The following data has a line with "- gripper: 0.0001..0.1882" and a line with "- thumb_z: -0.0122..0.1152". Write out exactly those lines and all the lines between them.
# # # # #
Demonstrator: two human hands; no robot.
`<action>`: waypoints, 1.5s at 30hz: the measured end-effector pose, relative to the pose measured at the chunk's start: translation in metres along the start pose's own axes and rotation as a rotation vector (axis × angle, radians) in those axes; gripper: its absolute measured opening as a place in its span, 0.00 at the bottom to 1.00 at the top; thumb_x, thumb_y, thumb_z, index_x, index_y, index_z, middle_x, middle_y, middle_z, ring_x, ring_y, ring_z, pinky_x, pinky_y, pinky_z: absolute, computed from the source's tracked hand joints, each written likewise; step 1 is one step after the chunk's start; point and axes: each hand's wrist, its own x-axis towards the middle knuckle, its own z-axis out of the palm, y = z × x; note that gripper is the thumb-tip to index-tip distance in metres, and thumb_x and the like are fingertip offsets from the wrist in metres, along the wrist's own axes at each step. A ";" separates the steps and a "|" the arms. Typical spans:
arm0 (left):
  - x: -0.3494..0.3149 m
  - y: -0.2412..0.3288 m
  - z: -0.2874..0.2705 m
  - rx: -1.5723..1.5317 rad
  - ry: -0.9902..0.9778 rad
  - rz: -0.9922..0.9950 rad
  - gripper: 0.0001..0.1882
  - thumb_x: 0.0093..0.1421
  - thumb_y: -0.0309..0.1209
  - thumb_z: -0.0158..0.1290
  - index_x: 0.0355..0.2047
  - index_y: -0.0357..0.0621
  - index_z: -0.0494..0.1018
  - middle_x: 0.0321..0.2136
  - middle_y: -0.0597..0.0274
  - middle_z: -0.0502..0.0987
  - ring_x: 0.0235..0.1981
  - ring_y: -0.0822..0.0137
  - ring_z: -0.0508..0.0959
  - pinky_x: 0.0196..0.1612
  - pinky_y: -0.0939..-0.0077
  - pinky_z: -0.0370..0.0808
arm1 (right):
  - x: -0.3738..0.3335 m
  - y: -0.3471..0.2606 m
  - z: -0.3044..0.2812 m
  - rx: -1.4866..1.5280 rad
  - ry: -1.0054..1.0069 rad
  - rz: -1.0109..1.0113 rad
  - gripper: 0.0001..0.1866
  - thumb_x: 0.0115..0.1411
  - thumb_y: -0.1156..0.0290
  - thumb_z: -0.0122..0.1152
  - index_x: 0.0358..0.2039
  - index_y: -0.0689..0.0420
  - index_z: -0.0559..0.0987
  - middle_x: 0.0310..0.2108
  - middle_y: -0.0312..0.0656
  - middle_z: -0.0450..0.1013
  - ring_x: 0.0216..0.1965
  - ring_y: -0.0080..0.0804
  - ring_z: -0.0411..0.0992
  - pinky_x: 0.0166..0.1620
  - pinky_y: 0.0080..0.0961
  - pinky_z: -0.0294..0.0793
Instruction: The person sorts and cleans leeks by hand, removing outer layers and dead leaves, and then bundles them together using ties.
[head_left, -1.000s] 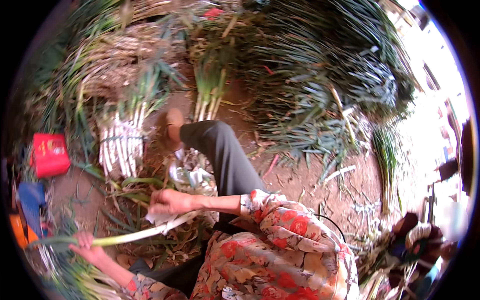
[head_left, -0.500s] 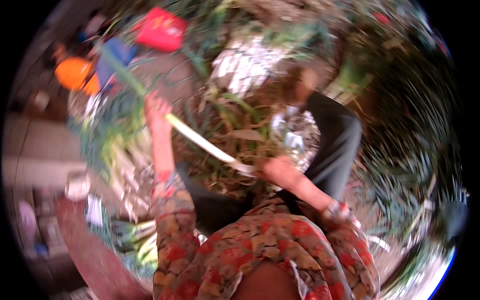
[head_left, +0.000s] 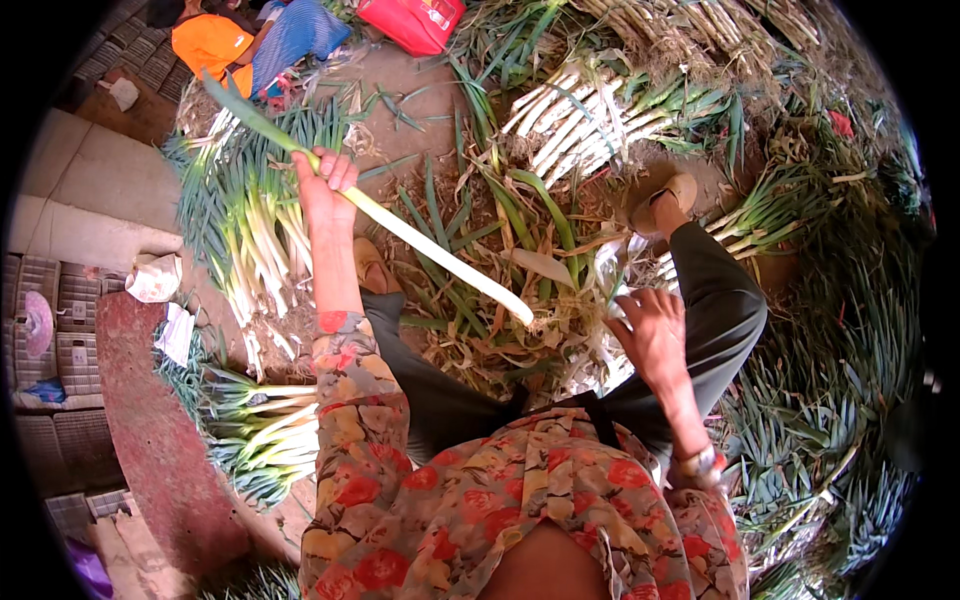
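The leek (head_left: 420, 242) is in mid-air over the scrap heap (head_left: 470, 340), well in from the L edge of the floor (head_left: 395, 80), where the pale slabs (head_left: 120, 190) start. It slants: green tip away & L, white root end in twd R. L grip (head_left: 326, 188) is closed round it, approx where green turns white. R grip (head_left: 652, 330) is loose, fingers spread & part-curled, nothing seen in it; it's at the heap's R side, nr the root end but not touching.

Handling, by looks: prob light but long, so it'd tip if held at one end. White shaft looks smooth & fairly stiff, maybe slick if damp; a hard squeeze could bruise or split it. Green part prob softer, bends/creases easily, so a poor spot to lift by. Best hold: L as is, nr the green/white join, firm not tight; R could pinch lightly just above the roots. Loose outer skin, if any, would prob tear & slip, so don't carry by it.
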 end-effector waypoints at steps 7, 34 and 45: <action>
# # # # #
Exercise solution
  - gripper: 0.0001..0.1882
  - thumb_x: 0.0093..0.1421
  - thumb_y: -0.0309..0.1209
  - thumb_z: -0.0158..0.1290
  - index_x: 0.0355..0.2047
  - index_y: -0.0357..0.0621
  - index_z: -0.0494..0.1018
  - middle_x: 0.0321..0.2136
  - middle_y: -0.0597..0.0274
  - middle_z: -0.0502..0.0987
  - ring_x: 0.0235..0.1981
  - ring_y: -0.0822..0.0137
  - ring_z: -0.0508..0.0959
  - pinky_x: 0.0196..0.1612
  - pinky_y: -0.0939..-0.0077
  - pinky_z: -0.0370..0.0808
arm1 (right):
  - x: -0.3738..0.3335 m
  - y: -0.3471..0.2606 m
  - z: -0.3044..0.2812 m
  - rx: -1.4866..1.5280 rad
  - ry: -1.0054..1.0069 rad
  - rz: -1.0109..1.0113 rad
  - gripper: 0.0001..0.1866
  - thumb_x: 0.0115..0.1411
  - thumb_y: -0.1156..0.0290
  - thumb_z: -0.0122..0.1152

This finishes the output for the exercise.